**REQUIRED ACTION**. Copy each entry below exactly.
-- Opening Marker --
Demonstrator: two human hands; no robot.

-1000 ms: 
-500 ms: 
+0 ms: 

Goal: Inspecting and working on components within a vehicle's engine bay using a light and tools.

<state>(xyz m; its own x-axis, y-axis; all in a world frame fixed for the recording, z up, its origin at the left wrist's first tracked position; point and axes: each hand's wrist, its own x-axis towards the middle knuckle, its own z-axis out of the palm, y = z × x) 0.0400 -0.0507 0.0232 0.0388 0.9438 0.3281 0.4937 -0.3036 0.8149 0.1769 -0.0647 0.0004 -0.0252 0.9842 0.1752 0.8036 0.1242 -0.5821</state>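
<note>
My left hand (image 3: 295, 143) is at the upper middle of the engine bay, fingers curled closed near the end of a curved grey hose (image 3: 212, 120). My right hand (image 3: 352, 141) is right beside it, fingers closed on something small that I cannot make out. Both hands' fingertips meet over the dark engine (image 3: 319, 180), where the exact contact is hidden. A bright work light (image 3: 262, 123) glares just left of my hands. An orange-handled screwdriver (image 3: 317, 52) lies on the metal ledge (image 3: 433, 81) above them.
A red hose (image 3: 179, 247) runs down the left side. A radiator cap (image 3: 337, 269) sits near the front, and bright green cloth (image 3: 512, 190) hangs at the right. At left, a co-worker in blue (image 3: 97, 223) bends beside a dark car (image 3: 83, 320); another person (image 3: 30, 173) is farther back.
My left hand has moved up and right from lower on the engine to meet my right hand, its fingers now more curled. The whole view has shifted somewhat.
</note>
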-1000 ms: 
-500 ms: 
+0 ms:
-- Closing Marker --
**SOLUTION TO THE PROBLEM**.
Demonstrator: two human hands; no robot.

-1000 ms: 
-500 ms: 
+0 ms: 

Goal: Inspecting and working on components within a vehicle's engine bay using a light and tools.

<state>(xyz m; its own x-axis, y-axis; all in a world frame fixed for the recording, z up, its origin at the left wrist's first tracked position; point and axes: each hand's wrist, its own x-axis towards the middle knuckle, its own z-axis out of the palm, y = z × x) 0.0400 -0.0507 0.0232 0.0388 0.9438 0.3281 0.4937 -0.3036 0.8149 0.1769 -0.0647 0.0004 -0.0252 0.9842 0.1752 0.8036 0.1242 -0.5821</state>
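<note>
My left hand (image 3: 295, 143) is at the upper middle of the engine bay, fingers curled closed near the end of a curved grey hose (image 3: 212, 120). My right hand (image 3: 352, 141) is right beside it, fingers closed on something small that I cannot make out. Both hands' fingertips meet over the dark engine (image 3: 319, 180), where the exact contact is hidden. A bright work light (image 3: 262, 123) glares just left of my hands. An orange-handled screwdriver (image 3: 317, 52) lies on the metal ledge (image 3: 433, 81) above them.
A red hose (image 3: 179, 247) runs down the left side. A radiator cap (image 3: 337, 269) sits near the front, and bright green cloth (image 3: 512, 190) hangs at the right. At left, a co-worker in blue (image 3: 97, 223) bends beside a dark car (image 3: 83, 320); another person (image 3: 30, 173) is farther back.
My left hand has moved up and right from lower on the engine to meet my right hand, its fingers now more curled. The whole view has shifted somewhat.
</note>
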-1000 ms: 
-500 ms: 
+0 ms:

With that, the exercise is finished.